EXERCISE DETAILS. Transcribe the whole listing exactly; the images stay out.

SUPPLIED INFORMATION.

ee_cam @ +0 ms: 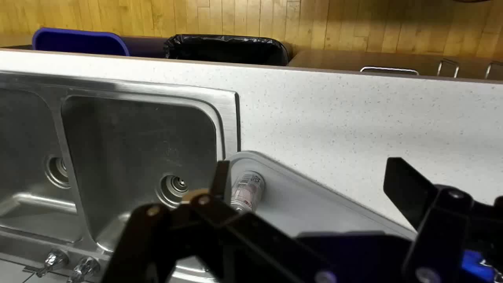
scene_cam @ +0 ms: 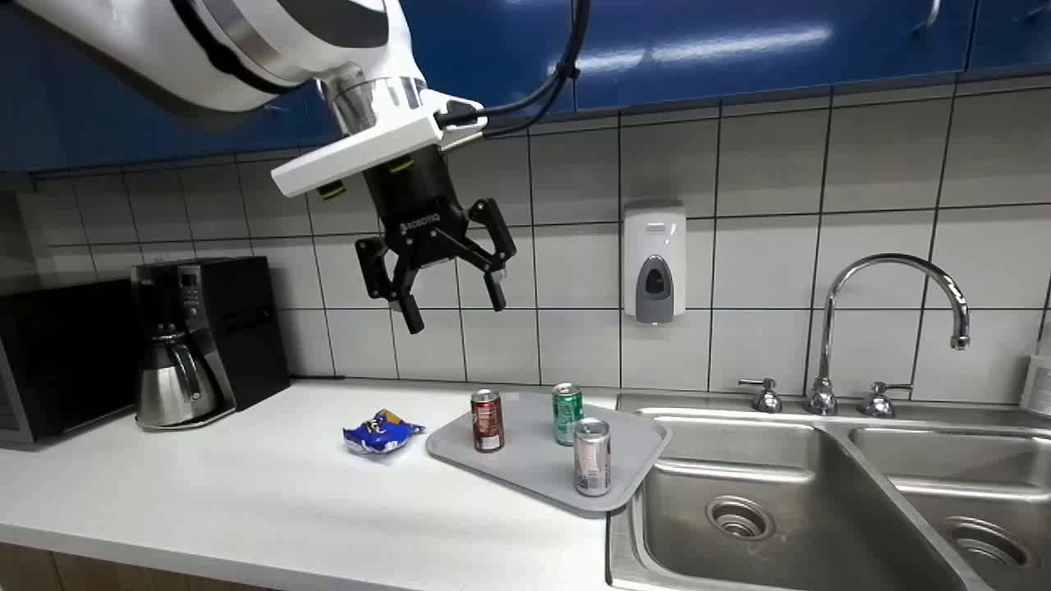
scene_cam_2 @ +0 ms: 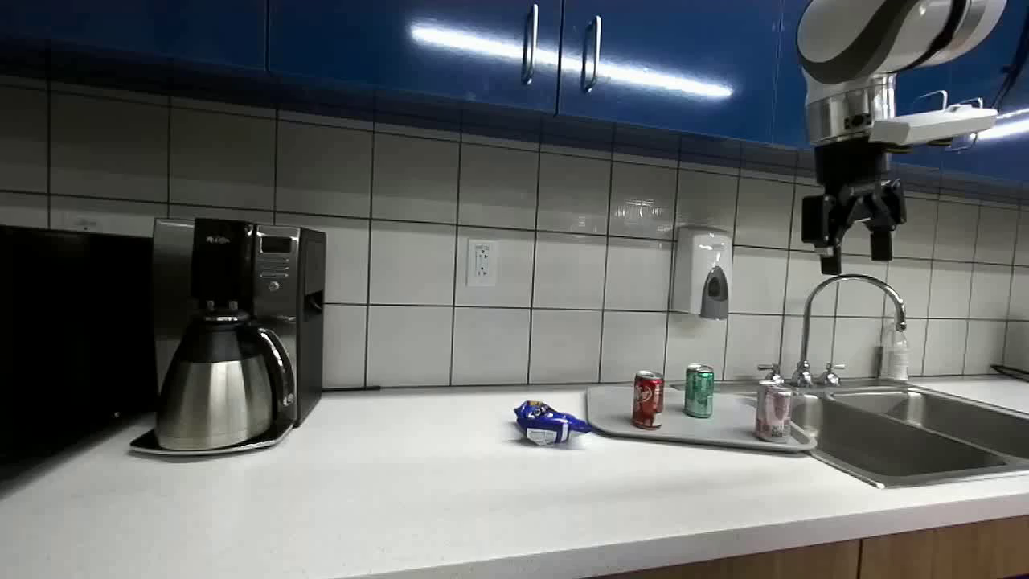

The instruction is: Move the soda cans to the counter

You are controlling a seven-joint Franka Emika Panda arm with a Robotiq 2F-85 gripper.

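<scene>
The red can (scene_cam: 488, 423), green can (scene_cam: 567, 416) and silver can (scene_cam: 592, 460) stand on the tray (scene_cam: 534, 465), long sides straight up and down (I can see their round tops). Up high hangs the gripper (scene_cam: 454, 304), its jaws spread wide.

White counter (scene_cam_2: 362, 507) with tray (scene_cam: 534, 460), packet (scene_cam: 380, 432), coffee maker (scene_cam_2: 277, 310)

In an exterior view the camera is facing the wall (scene_cam: 575, 345) from close to the sink (scene_cam: 809, 509); in an exterior view it is facing that wall from nearer the pot (scene_cam_2: 215, 402), and both are looking slightly down across the desk (scene_cam_2: 402, 498) and sharing the tray (scene_cam_2: 711, 430) and cans (scene_cam_2: 699, 392). From above, the wrist camera is looking down past the claw (ee_cam: 308, 167) at sink, tray and the floor (ee_cam: 267, 15) beyond.
</scene>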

SOLUTION TO THE PROBLEM.
ee_cam @ +0 ms: 
scene_cam @ +0 ms: 
scene_cam_2 @ +0 ms: 

The instruction is: Move the soda cans to the counter

You are controlling a seven-joint Franka Emika Panda arm with a Robotiq 2F-85 gripper.

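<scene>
The red can (scene_cam: 488, 423), green can (scene_cam: 567, 416) and silver can (scene_cam: 592, 460) stand on the tray (scene_cam: 534, 465), long sides straight up and down (I can see their round tops). Up high hangs the gripper (scene_cam: 454, 304), its jaws spread wide.

White counter (scene_cam_2: 362, 507) with tray (scene_cam: 534, 460), packet (scene_cam: 380, 432), coffee maker (scene_cam_2: 277, 310)

In an exterior view the camera is facing the wall (scene_cam: 575, 345) from close to the sink (scene_cam: 809, 509); in an exterior view it is facing that wall from nearer the pot (scene_cam_2: 215, 402), and both are looking slightly down across the desk (scene_cam_2: 402, 498) and sharing the tray (scene_cam_2: 711, 430) and cans (scene_cam_2: 699, 392). From above, the wrist camera is looking down past the claw (ee_cam: 308, 167) at sink, tray and the floor (ee_cam: 267, 15) beyond.
</scene>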

With that, the answer is complete.